Task inputs.
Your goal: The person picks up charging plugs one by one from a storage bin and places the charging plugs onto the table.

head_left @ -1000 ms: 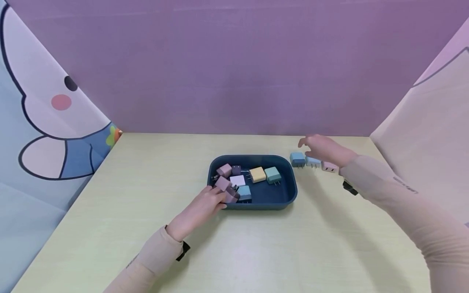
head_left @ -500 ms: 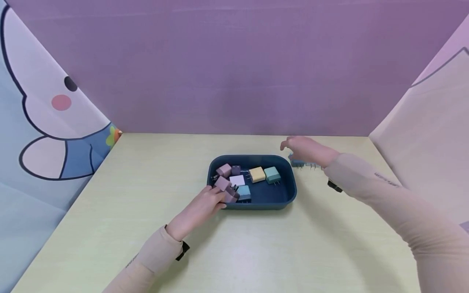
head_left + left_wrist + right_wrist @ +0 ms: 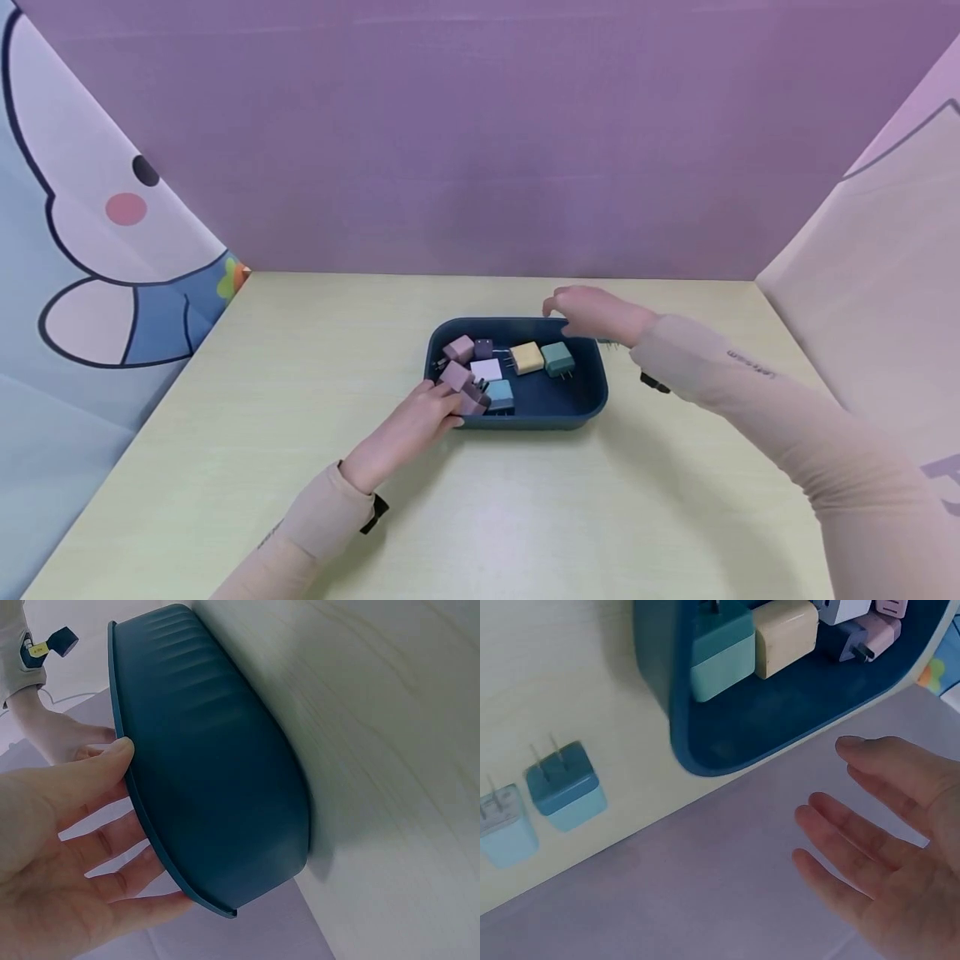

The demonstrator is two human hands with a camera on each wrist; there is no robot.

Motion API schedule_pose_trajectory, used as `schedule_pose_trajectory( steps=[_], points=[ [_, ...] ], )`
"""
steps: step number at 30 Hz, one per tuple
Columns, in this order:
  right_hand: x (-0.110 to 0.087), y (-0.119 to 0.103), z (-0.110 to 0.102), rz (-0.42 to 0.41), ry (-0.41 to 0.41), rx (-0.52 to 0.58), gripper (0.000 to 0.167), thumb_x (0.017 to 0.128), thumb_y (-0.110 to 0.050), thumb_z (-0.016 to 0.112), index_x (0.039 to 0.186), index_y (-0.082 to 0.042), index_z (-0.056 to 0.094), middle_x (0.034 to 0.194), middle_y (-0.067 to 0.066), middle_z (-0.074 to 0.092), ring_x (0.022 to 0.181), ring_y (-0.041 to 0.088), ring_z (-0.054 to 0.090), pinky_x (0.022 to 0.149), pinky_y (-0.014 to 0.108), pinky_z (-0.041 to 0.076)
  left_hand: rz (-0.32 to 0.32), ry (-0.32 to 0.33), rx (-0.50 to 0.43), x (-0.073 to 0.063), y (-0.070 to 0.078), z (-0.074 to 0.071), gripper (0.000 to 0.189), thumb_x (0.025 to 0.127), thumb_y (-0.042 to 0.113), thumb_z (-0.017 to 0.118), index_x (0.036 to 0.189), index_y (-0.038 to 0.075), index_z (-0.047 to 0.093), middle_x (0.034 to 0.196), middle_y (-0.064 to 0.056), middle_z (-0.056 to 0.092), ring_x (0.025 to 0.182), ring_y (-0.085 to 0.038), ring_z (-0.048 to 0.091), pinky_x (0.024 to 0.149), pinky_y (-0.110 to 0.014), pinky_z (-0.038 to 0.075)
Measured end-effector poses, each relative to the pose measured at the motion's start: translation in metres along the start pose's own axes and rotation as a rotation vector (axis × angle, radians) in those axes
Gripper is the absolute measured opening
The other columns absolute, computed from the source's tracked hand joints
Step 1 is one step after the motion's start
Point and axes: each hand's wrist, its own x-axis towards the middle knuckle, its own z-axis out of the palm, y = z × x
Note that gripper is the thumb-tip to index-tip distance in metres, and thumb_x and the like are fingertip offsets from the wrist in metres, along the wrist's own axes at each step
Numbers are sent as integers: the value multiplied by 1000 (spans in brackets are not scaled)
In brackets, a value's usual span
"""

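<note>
Head view: a dark blue, rounded rectangular plastic box [image 3: 555, 422] stands on the pale wood-grain table [image 3: 525, 517], just below the middle of the frame. The fingers of the left hand [image 3: 408, 425] pinch its rim at the lower left corner, with the thumb outside. The right hand [image 3: 596, 312] is near the upper right corner, its fingers loosely spread. A yellow block-shaped charger [image 3: 527, 357] and a green block-shaped charger [image 3: 557, 357] lie inside the box, near these fingers. In the right wrist view, a two-tone blue block-shaped charger [image 3: 566, 786] lies on the table at left, well apart from them.
</note>
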Motion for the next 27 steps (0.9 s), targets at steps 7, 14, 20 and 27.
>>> schedule_pose_trajectory(
  steps=[7,14,20,27],
  points=[
    [10,-6,3,7,-34,13,34,77,-5,67,110,-2,59,109,14,58,99,25,55,83,35,44,-1,1,4,0,1,0,11,77,15,68,82,8,62,83,-3,61,65,-16,39,60,-24,33],
    [20,-14,10,22,-92,44,36,78,-7,67,112,-4,57,113,12,56,104,25,52,84,34,43,-3,-1,-2,1,1,0,10,77,15,68,81,8,62,82,-3,60,65,-16,40,60,-25,33],
    [27,-19,15,32,-127,78,37,79,-5,65,114,-3,56,115,12,55,105,24,51,84,33,43,-5,0,-6,1,1,0,11,77,15,68,82,7,63,83,-3,61,65,-16,40,60,-25,32],
    [35,-23,22,33,-177,119,38,80,0,60,117,-1,54,120,12,52,107,24,51,83,33,43,-15,-3,-13,2,1,0,13,76,15,69,85,6,64,85,-4,62,66,-16,41,60,-25,33]
  ],
)
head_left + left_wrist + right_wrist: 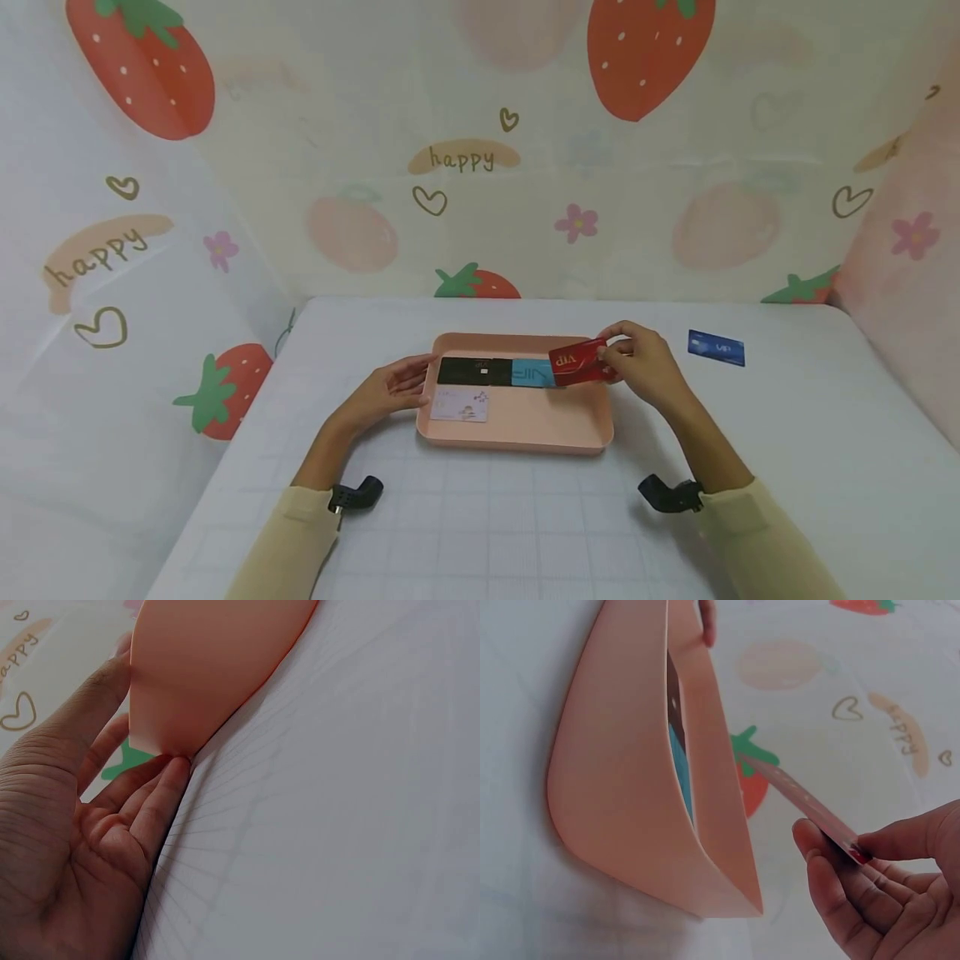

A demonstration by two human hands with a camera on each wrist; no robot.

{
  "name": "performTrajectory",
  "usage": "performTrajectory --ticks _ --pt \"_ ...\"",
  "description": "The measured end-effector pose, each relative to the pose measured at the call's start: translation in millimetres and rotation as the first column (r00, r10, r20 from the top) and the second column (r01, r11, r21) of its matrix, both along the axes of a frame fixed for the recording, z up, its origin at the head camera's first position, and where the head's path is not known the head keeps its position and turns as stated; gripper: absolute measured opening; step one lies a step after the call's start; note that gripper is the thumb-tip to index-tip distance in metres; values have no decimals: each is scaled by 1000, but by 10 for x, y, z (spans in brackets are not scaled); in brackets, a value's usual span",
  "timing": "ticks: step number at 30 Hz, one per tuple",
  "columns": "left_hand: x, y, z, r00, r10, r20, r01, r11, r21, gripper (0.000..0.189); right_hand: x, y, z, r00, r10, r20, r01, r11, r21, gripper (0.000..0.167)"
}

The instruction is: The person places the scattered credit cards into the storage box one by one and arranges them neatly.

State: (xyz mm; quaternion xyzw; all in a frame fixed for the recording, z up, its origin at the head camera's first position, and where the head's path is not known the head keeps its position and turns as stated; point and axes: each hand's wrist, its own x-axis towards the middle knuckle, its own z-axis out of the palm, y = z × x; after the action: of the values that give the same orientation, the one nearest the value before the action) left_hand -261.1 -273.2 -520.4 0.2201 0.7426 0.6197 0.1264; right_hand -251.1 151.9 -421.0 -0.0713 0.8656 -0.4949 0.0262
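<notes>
A red VIP card (573, 358) is pinched between the thumb and fingers of my right hand (641, 362), tilted above the right end of the pink tray (540, 429). In the right wrist view the red card (810, 802) shows nearly edge-on, raised beyond the tray's rim. Along the tray's back half lie black cards (465, 372), overlapping in a row, then a light blue card (528, 373) partly covered by the red one. A white card (459, 406) sits at the front left of the tray. My left hand (386, 390) touches the tray's left side with relaxed fingers.
A dark blue VIP card (716, 347) lies on the white table (480, 525), right of the tray and beyond my right hand. Behind the table hangs a strawberry-print cloth (480, 225), with more cloth along both sides. Each wrist wears a black camera mount (671, 493).
</notes>
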Motion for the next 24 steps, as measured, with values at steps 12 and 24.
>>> performTrajectory --ticks 12,24 --pt "26 -11 9 1000 13 21 -12 1000 -10 72 18 -94 -35 997 36 64 -33 999 -43 30" --pt "34 7 21 999 2 33 -3 1000 19 73 60 -159 -82 996 66 62 -62 996 -64 30"
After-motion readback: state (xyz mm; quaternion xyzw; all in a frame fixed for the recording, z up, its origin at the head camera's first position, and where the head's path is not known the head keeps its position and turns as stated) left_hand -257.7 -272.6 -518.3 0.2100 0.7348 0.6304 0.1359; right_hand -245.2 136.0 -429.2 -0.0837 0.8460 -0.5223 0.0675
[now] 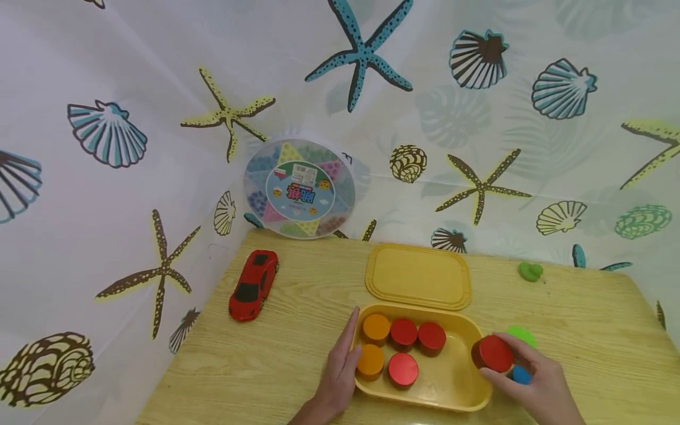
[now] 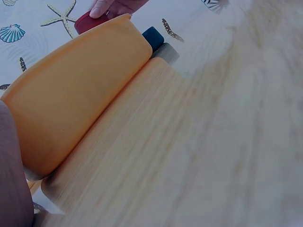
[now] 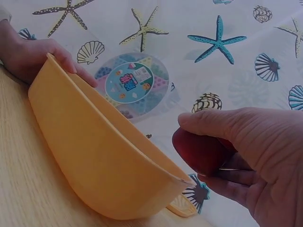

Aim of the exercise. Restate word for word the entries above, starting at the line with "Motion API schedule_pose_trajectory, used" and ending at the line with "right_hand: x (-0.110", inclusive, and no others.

Finished task.
Motion API schedule_pose_trajectory, used as `schedule_pose_trajectory( steps=[_], points=[ [_, ...] ], )`
"""
steps: step number at 30 Hz, one per tuple
Columns, in this order:
  right_hand: x (-0.110 to 0.087), y (-0.119 to 0.103), z (-0.110 to 0.102), rz (-0.42 to 0.41), ry (-0.41 to 0.41), rx (-0.52 to 0.58), gripper (0.000 to 0.167), thumb_x (0.017 to 0.128), thumb_y (-0.110 to 0.050), thumb_z (-0.016 to 0.112), index_x (0.039 to 0.186), index_y (-0.082 to 0.042), index_z (-0.056 to 0.094), middle_x (0.034 to 0.194), middle_y (-0.067 to 0.066), middle_z (-0.074 to 0.092), ring_x (0.022 to 0.181), ring_y (-0.041 to 0.088), ring_z (-0.054 to 0.090), pinky_x (0.022 to 0.149), pinky_y (-0.014 to 0.108), pinky_z (-0.041 to 0.076)

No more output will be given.